I actually bought one when i was in Mexico. I tried to see them but even
finding one to buy is difficult. See in mx and most other countries without
heavy regulation, telefonica from Spain owns the market. And usually they have
a shell company as competitor to avoid a mother bell like monopoly. In Mexico
the shell company is movistar, the one that sells Firefox phones. Now, they
spent millions advertising it.
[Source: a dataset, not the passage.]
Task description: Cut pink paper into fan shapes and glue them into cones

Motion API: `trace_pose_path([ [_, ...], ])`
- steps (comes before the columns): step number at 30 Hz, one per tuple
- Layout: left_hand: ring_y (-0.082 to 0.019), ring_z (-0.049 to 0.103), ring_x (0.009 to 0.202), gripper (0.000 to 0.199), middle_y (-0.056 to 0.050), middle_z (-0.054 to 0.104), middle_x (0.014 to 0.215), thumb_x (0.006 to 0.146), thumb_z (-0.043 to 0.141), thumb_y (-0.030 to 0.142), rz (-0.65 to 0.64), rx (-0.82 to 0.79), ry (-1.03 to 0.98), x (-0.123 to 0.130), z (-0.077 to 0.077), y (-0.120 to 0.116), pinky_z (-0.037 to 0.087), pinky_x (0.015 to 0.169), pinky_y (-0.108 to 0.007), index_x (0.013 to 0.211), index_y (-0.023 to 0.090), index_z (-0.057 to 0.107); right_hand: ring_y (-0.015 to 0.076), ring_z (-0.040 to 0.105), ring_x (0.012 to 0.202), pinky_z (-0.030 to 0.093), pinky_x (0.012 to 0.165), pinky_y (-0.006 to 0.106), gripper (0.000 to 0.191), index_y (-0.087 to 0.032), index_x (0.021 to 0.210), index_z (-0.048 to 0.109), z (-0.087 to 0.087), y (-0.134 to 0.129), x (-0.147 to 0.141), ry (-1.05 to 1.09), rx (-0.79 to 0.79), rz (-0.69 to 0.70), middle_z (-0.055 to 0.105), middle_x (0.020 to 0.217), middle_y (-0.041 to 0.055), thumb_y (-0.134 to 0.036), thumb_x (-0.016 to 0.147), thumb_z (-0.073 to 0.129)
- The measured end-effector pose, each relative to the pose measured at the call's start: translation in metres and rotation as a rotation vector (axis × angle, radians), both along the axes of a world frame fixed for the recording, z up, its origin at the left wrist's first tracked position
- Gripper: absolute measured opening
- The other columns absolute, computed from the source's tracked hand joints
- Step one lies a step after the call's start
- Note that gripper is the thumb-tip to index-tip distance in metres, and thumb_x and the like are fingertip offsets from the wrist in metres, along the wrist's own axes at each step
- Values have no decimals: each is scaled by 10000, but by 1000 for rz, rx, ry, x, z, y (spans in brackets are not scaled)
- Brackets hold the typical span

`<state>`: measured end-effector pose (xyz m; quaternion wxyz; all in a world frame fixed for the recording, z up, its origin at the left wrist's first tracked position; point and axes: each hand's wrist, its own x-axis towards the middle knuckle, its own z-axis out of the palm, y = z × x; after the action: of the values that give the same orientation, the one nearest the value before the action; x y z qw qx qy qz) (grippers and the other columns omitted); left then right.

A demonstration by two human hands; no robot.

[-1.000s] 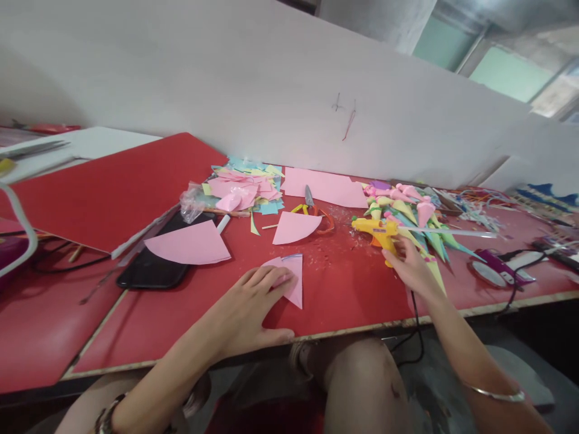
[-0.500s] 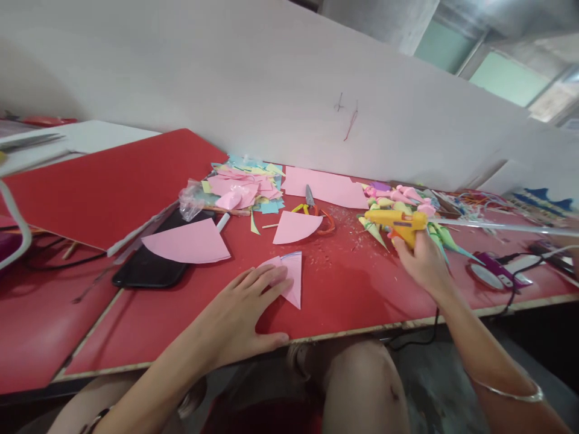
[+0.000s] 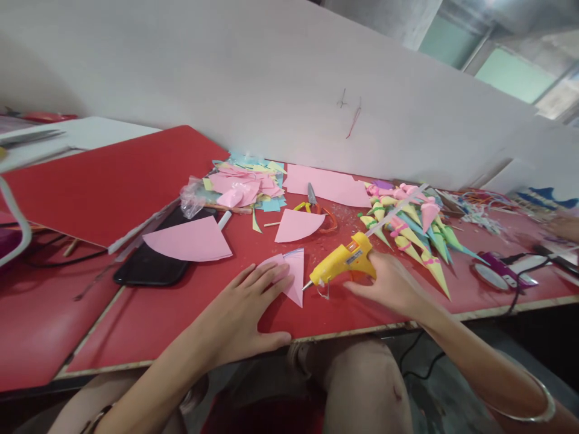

But any store i entered i was told they,never
had it for sale. after 20 days and more than 50 stores i finally found one in
the shady downtown area were you can buy most imported electronics without
tax... The store was inside a parking lot, had 4 full time employees and had a
total of 5 phones that they could sell (if that's not the point of sale of a
shell company i don't know what it is) but one of the phone was a touch fire.
So i bought it.

it was ffos almost stock, albeit and older version, there is zero new features
from 1.1 to the bleeding edge 1.4... One nicety was offline gps app right out
of the box. That beats any ios or Android phone.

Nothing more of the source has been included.